Aim of the exercise
State how many lines of the records include the word "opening"; the reply is that number alone.

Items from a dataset
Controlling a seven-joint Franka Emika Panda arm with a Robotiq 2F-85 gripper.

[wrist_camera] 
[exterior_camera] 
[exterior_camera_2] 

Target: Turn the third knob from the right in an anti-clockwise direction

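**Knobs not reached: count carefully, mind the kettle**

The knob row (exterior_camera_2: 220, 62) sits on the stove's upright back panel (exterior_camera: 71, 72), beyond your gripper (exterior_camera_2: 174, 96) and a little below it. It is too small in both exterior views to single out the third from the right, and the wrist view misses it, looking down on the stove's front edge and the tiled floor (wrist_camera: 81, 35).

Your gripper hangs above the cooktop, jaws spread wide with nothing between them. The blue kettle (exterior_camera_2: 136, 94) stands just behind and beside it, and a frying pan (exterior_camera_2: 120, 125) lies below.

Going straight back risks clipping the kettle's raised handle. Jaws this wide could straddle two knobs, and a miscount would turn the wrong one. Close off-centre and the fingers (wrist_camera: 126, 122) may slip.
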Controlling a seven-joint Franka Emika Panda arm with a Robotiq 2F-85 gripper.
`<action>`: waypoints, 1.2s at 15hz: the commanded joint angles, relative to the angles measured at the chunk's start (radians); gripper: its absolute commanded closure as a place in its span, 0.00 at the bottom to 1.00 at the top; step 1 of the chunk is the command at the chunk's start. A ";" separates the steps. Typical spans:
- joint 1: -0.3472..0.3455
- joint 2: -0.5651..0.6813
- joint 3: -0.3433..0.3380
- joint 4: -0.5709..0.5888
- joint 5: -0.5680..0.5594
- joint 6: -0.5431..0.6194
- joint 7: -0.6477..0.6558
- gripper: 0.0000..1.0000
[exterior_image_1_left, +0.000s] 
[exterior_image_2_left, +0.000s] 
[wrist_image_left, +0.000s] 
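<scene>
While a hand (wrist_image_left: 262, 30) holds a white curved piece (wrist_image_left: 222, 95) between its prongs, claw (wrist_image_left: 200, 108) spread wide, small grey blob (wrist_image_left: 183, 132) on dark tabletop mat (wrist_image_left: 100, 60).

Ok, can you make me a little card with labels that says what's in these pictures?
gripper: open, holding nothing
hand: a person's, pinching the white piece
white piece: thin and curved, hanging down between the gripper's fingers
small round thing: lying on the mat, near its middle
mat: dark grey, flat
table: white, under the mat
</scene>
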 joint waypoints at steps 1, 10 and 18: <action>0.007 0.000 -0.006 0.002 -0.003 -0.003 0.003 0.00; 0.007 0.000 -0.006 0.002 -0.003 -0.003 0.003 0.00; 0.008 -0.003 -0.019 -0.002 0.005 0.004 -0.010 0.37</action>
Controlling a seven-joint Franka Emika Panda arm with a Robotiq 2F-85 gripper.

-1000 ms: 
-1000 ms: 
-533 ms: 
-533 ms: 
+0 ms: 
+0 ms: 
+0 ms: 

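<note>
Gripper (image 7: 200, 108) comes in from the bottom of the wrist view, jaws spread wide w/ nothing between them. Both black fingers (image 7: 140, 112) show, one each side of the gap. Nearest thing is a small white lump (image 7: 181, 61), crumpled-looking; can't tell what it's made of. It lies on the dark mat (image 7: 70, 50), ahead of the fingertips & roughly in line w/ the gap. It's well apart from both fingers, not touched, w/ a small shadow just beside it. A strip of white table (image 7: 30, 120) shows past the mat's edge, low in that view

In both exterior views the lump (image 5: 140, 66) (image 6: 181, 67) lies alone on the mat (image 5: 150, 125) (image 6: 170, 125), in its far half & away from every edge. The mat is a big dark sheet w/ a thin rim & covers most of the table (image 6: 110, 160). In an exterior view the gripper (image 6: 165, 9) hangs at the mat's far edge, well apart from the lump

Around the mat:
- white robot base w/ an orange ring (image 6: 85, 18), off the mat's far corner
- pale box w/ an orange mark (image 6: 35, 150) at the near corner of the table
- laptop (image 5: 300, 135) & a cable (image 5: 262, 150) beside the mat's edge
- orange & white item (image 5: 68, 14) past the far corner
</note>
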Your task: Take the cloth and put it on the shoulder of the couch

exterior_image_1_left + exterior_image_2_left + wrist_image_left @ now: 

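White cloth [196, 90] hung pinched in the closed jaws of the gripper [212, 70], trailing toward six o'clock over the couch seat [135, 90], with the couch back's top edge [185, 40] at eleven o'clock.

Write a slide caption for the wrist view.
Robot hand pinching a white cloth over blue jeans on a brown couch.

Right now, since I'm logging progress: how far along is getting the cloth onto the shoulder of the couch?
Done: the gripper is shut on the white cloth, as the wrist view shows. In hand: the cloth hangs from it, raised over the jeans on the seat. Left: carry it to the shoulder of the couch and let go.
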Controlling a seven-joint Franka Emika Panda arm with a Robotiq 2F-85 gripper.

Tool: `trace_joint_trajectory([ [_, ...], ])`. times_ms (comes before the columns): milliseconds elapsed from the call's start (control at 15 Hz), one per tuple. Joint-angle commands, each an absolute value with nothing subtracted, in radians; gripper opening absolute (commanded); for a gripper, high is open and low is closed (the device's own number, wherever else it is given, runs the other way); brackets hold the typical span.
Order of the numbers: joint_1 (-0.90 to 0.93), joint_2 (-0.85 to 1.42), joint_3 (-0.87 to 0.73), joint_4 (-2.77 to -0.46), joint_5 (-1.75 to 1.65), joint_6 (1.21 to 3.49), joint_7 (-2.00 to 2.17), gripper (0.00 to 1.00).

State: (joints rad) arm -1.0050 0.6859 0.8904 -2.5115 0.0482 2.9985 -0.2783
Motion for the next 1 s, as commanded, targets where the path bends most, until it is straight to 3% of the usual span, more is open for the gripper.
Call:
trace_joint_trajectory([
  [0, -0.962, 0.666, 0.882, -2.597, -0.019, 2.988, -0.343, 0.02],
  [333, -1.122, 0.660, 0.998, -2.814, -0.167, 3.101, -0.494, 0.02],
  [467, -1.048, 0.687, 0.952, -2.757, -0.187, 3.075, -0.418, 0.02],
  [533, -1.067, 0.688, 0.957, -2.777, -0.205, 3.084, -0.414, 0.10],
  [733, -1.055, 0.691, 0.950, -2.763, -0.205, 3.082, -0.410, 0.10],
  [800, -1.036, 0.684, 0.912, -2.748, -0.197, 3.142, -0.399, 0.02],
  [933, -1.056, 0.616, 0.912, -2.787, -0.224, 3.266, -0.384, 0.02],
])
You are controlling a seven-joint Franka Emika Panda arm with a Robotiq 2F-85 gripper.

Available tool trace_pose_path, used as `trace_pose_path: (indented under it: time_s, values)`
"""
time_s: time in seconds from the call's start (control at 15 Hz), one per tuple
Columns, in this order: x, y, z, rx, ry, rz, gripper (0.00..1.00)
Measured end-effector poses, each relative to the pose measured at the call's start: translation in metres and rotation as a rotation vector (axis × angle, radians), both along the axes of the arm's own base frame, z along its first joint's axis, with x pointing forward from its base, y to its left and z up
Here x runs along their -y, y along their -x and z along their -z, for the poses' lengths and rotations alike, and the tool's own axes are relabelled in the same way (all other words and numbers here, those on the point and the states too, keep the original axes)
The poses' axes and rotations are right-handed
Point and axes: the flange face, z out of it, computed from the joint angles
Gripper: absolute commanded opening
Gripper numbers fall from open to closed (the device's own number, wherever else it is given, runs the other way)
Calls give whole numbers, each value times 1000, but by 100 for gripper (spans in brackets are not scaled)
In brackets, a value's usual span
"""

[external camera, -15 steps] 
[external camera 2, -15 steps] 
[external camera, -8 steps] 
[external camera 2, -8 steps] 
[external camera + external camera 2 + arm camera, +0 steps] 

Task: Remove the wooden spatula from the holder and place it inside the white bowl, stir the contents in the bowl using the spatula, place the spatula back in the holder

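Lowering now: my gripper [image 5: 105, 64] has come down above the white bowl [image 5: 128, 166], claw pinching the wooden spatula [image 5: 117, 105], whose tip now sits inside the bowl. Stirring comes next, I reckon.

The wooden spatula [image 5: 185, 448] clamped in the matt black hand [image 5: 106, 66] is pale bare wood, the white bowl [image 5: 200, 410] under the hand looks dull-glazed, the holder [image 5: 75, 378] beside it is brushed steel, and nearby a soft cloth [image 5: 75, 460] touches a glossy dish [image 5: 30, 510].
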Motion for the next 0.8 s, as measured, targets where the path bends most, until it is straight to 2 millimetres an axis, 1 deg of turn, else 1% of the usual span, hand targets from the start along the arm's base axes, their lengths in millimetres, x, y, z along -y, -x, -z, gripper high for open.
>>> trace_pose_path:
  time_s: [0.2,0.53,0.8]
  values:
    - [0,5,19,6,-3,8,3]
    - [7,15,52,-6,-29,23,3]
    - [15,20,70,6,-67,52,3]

Written reply
2